Expanding your Business? Tips for marketing in South Korea
Is your business doing well enough that you’re thinking of expanding abroad? What are you waiting for? Although the UK is the world’s sixth largest economy, it’s only the 11th biggest exporter, which means that marketers aren’t making the most of taking their brands overseas. Don’t limit yourself to only doing business with BRIC countries (Brazil, Russia, India, and China), there are many emerging markets out there with a demand for European and international brands, like South Korea. Whether you’re launching overseas, or exporting your goods, it pays to have a targeted export strategy.
Optimize your brand proposition
This is an important one for expanding overseas. Just changing the language on your website isn’t enough anymore; instead of translating your English keywords into Korean, find native speakers who can provide you with culturally relevant keywords that appeal to your target demographic. Any pictures you use might also need a cultural overhaul. For example: if you’re using a model wearing a top that displays cleavage you may want to reconsider; cleavage is considered a bit risqué, but never will you see such a display of legs, so perhaps shorten the model’s skirt for a more relevant look. Additionally, often overlooked web design options like color usage and symbolism can influence the way your brand is perceived.
Customize your product offering
Optimizing your product for the South Korean market is also important. Imagine your product is salad dressing. While you have done well selling 473ml bottles—that’s the size in my refrigerator right now—if you’re planning to sell in South Korea you may want to scale down. Not only are South Korean kitchens usually too small to store western-style jumbo sizes, the local eating habits are also typically different from their overseas counterparts. Cross-cultural competency is very important when expanding your business; take the time to get to know your consumer.
Leverage your brand’s heritage
British products, especially those made in the country, can be very attractive to foreign consumers.
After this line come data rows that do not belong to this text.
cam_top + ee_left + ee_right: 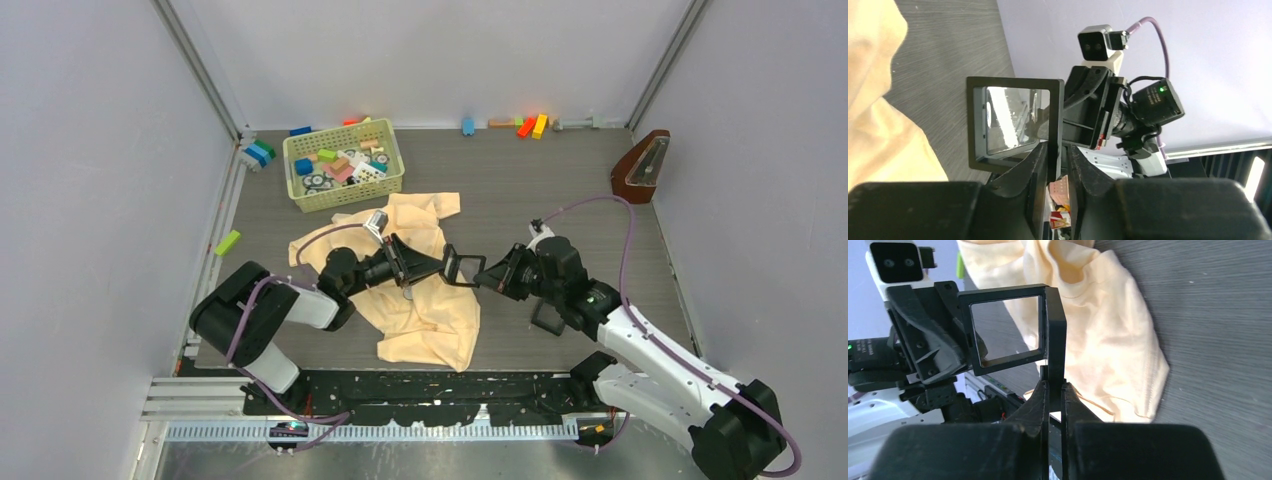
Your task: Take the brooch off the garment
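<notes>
Brooch point(407, 292) on garment point(432, 318), beside left fingers point(1034, 167)

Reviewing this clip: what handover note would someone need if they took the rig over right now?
The left gripper has its jaws around one edge of the black square frame. A slight gap shows on one side, so its grip is uncertain.
The right gripper is shut on the same frame, which is held up between the two arms.
The pale-yellow garment lies crumpled on the table, beneath the left arm.
The brooch cannot be made out in any view, so its removal is unconfirmed.
Left to do: find the brooch and check that it is off the garment.
</notes>
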Action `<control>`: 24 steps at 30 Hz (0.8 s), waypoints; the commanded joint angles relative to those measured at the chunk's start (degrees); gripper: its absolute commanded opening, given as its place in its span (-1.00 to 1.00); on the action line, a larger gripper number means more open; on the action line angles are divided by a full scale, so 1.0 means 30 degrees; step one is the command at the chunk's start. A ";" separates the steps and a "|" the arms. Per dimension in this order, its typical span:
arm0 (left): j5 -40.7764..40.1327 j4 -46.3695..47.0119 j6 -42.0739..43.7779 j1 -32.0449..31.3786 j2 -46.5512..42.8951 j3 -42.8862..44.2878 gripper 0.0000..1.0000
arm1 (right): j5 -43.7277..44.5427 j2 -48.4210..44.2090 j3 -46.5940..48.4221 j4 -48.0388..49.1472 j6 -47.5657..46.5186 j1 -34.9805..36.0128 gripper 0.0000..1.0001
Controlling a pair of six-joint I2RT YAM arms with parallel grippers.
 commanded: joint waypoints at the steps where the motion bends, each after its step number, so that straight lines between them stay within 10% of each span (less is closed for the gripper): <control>1: -0.0429 -0.1735 0.1784 0.0108 -0.1124 -0.0074 -0.41 | 0.1610 -0.0220 0.2285 -0.5061 -0.1455 -0.0228 -0.99; 10: -0.1836 -1.3014 0.8235 0.0053 -0.4452 0.1355 -0.13 | 0.3820 0.2387 0.6942 -1.2764 -0.4365 -0.0342 -0.99; 17: -0.8684 -2.7015 1.5991 -0.1262 -0.8851 0.5208 0.06 | 0.7046 0.4409 0.9494 -1.6377 -0.6501 -0.0327 -0.99; 24: -1.2435 -3.0243 1.9157 -0.2016 -0.7886 0.7038 -0.02 | 0.8159 0.6183 1.0304 -1.6816 -0.7571 -0.0313 -0.99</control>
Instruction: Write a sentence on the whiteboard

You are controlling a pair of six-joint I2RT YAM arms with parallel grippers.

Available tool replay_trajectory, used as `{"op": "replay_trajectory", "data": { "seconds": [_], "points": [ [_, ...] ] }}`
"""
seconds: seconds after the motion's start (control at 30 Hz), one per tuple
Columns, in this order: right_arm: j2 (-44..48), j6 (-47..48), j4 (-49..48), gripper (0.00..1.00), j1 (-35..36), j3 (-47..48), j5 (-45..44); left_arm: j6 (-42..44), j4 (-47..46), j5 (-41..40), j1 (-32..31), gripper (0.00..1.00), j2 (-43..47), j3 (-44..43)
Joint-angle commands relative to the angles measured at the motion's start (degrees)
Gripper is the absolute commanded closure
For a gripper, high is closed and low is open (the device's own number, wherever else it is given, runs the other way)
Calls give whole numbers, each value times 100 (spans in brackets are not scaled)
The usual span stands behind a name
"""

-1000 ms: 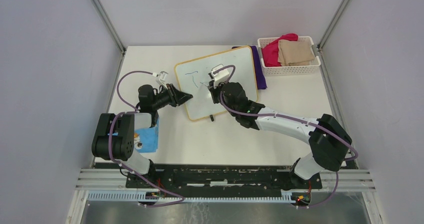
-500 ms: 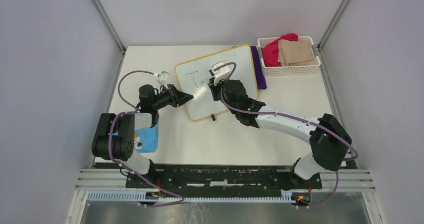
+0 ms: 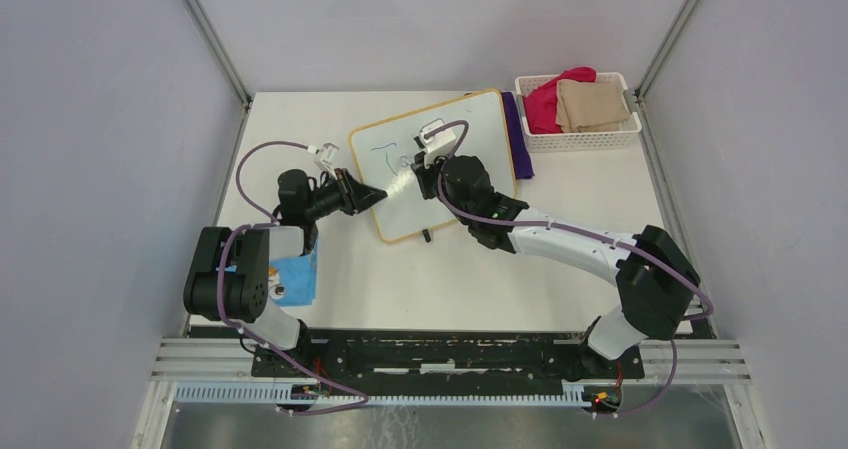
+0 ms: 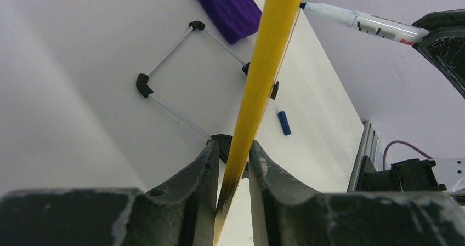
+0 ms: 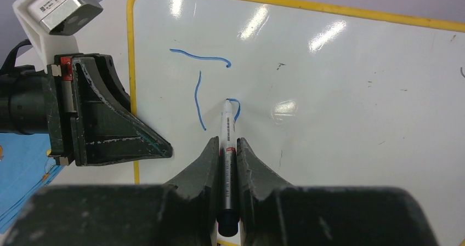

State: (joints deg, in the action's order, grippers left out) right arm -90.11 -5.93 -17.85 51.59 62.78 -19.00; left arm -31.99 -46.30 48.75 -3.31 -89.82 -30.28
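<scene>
Steadying the whiteboard (image 3: 482,119), toward twelve o'clock on the surface (image 3: 450,289), the left tool (image 4: 233,154) pinches its nine o'clock edge so the right tool (image 5: 225,147), closed tight on a marker (image 5: 227,126), can add to the barely begun sentence (image 5: 200,57).

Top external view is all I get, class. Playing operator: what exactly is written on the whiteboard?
Observer: Right wrist view shows the whiteboard bearing a blue T and a short curve beside it.
Operator: Is the marker gripped?
Observer: Yes, the marker sits clamped between the right fingers, tip at that curve.
Operator: And the left arm?
Observer: Its left fingers pinch the whiteboard's yellow frame edge-on.
</scene>
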Motion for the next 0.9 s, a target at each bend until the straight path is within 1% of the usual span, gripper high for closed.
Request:
{"op": "replay_trajectory", "data": {
  "seconds": [0.0,0.33,0.43,0.53,0.63,0.87],
  "points": [
    [-48,41,4,100,6,196,136,360,123,-2,-25,68,96,-144],
    [115,-22,39,100,9,-197,32,386,176,-13,-31,67,98,-153],
    [263,-42,25,100,0,-264,-14,395,202,-21,-30,64,105,-160],
    [457,-46,8,100,-2,-272,-12,391,213,-49,-29,57,116,-158],
    [672,-81,-66,100,-2,-269,82,386,224,-69,-34,52,152,-153],
    [824,-16,-184,100,-69,-157,-67,425,312,-94,-45,50,158,-164]
  ]
}}
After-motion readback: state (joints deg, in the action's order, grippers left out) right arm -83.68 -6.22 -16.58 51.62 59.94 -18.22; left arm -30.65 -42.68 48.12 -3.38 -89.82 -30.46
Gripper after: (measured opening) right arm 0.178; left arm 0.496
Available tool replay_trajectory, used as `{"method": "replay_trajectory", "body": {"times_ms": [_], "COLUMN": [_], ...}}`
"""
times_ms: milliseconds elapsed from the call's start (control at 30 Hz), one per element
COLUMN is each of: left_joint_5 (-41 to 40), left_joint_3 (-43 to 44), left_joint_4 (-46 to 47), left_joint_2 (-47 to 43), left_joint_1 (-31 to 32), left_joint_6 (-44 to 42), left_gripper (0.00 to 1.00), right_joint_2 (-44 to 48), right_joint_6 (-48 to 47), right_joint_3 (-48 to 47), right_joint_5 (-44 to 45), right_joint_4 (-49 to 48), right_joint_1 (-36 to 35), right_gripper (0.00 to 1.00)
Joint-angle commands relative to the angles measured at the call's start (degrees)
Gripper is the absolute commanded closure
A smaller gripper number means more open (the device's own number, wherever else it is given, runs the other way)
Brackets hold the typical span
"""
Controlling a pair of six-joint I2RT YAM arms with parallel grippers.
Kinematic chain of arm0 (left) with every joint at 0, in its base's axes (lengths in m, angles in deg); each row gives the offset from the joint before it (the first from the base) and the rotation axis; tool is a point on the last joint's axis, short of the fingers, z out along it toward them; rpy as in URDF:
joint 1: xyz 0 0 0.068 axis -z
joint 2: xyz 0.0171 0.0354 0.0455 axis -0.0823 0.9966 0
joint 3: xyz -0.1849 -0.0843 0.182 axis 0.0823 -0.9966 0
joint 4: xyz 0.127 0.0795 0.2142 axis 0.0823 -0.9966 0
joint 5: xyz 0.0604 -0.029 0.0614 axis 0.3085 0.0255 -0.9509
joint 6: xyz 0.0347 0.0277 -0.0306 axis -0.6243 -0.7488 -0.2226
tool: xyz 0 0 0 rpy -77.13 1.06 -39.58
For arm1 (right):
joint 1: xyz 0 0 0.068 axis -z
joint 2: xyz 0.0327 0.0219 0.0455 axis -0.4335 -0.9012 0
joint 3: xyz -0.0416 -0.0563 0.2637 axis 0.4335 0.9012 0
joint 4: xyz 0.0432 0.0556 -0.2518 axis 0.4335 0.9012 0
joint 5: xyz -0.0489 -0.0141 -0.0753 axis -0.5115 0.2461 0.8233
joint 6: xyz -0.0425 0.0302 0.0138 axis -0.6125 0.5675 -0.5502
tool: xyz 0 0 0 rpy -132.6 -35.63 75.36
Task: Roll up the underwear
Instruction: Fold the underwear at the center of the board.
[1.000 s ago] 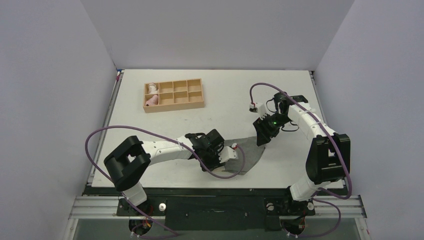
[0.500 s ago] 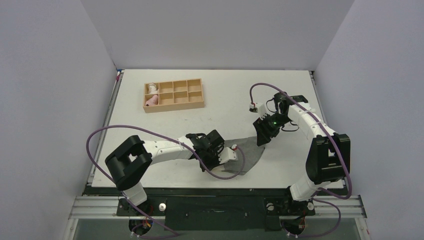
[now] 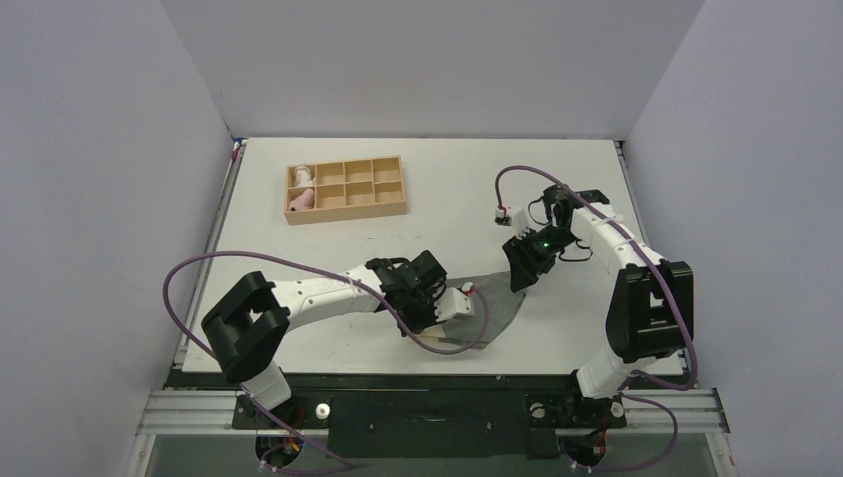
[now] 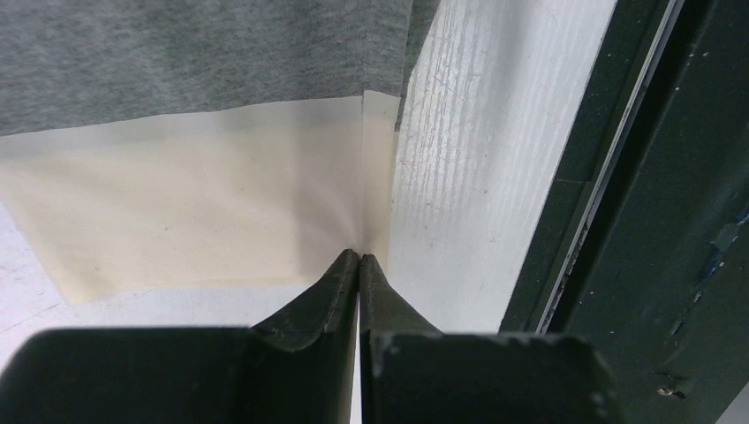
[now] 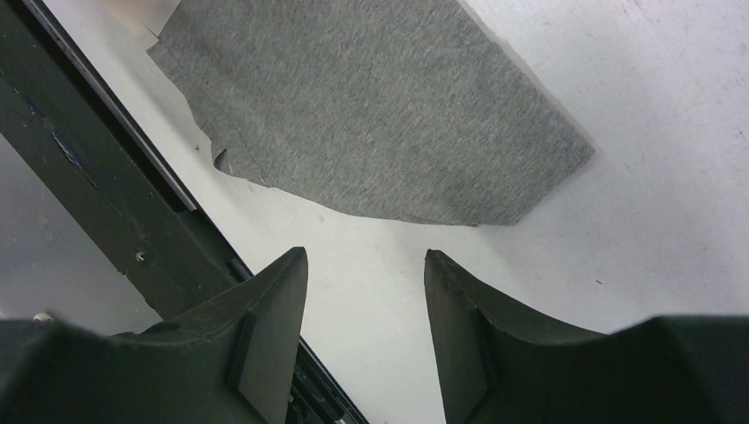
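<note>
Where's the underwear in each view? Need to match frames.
Top external: underwear at lower centre.
Left wrist: underwear across the top left, its beige strip pinched by the left gripper.
Right wrist: underwear at upper centre.
Shared landmark: dark rail along the near table edge, at the bottom in top external, on the right in left wrist, on the left in right wrist.

Bare table (image 3: 467, 189) stretches beyond the underwear (image 3: 502, 310); the left arm (image 3: 328, 293) blocks its left side, the right gripper (image 3: 518, 284) hangs at its far right corner, and the wooden tray (image 3: 346, 212) sits well beyond-left.
</note>
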Motion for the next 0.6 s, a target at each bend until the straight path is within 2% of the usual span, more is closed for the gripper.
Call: {"method": "replay_trajectory", "body": {"times_ms": [0, 267, 567], "left_joint_5": [-1.4, -6.7, -8.4], "left_joint_3": [2.6, 2.1, 1.9], "left_joint_4": [-3.0, -6.0, -5.7], "left_joint_2": [-3.0, -4.7, -6.2], "left_joint_1": [0.1, 1.2, 2.5], "left_joint_6": [-2.0, -4.8, -4.0], "left_gripper": [1.0, 1.0, 1.0], "right_joint_2": [-0.1, -0.3, -0.6], "right_joint_6": [-1.1, -1.2, -1.2], "right_joint_3": [-0.2, -0.1, -0.2], "right_joint_5": [-0.3, -0.1, -0.1], "right_joint_4": [-0.4, -0.4, -0.3], "right_joint_1": [0.0, -0.1, 0.0], "right_gripper": [0.52, 0.52, 0.52]}}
Sometimes it isn’t a matter of buying your product; instead, the consumer is buying your story. Who made it? Where did the ingredients and components come from? Tell the story of your product and how the people behind it worked to bring it to fruition. Link your story to anything that may emphasize it’s desirability to your demographic. Are you selling luxury goods? Then play up aspects of the product or brand that reflect the longstanding elegance and regality associated with the UK.
If you’re planning to grow your business internationally you may want to start learning the culture and language of the country to which you’re exporting. I can’t help with the former, but the first step to the latter is contacting us about language courses. Or, if you already speak a little Korean, check your competency with our language level test. Here’s your first lesson: 확대 행운. It means “good luck expanding”.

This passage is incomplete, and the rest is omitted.